[WHAT TO WORK ON]:
Pictures must not appear in the copy. Reproduce exactly, and only, the lines from the one with "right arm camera" through the end of the data below.

SOURCE MATERIAL START

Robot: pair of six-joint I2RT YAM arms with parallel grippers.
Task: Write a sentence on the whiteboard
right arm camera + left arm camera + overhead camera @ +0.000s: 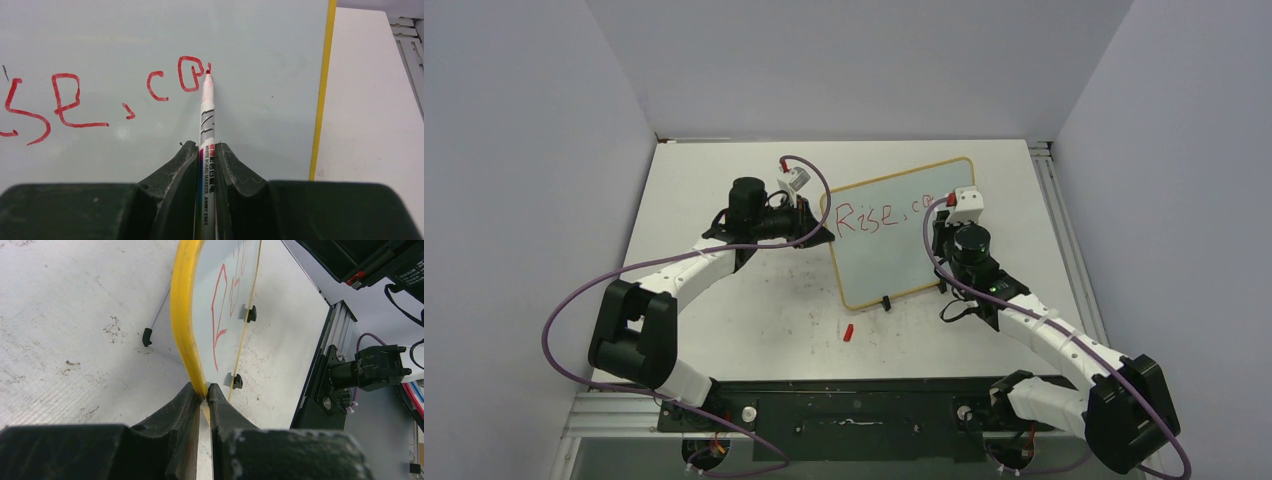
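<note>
The whiteboard (894, 262) lies tilted on the table, with a pale surface and a yellowish frame. Red lettering of the sentence (874, 217) reads "Rise, co" along its upper part. My left gripper (827, 232) is shut on the board's left frame edge (192, 355), pinched at the fingertips (206, 392). My right gripper (207, 150) is shut on a whiteboard marker (207, 115). The marker's red tip touches the whiteboard (260, 60) just right of the "o", where a short fresh stroke shows. In the right wrist view the sentence (65, 100) shows as "se, co".
A small red cap (848, 332) lies on the table below the board. A black clip foot (886, 302) sits at the board's near edge. An aluminium rail (1049, 200) borders the table on the right. Grey walls close in the back and sides.
</note>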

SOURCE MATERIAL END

[TASK RESPONSE]:
right arm camera + left arm camera + overhead camera @ +0.000s: 
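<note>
The whiteboard (894, 262) lies tilted on the table, with a pale surface and a yellowish frame. Red lettering of the sentence (874, 217) reads "Rise, co" along its upper part. My left gripper (827, 232) is shut on the board's left frame edge (192, 355), pinched at the fingertips (206, 392). My right gripper (207, 150) is shut on a whiteboard marker (207, 115). The marker's red tip touches the whiteboard (260, 60) just right of the "o", where a short fresh stroke shows. In the right wrist view the sentence (65, 100) shows as "se, co".
A small red cap (848, 332) lies on the table below the board. A black clip foot (886, 302) sits at the board's near edge. An aluminium rail (1049, 200) borders the table on the right. Grey walls close in the back and sides.
</note>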

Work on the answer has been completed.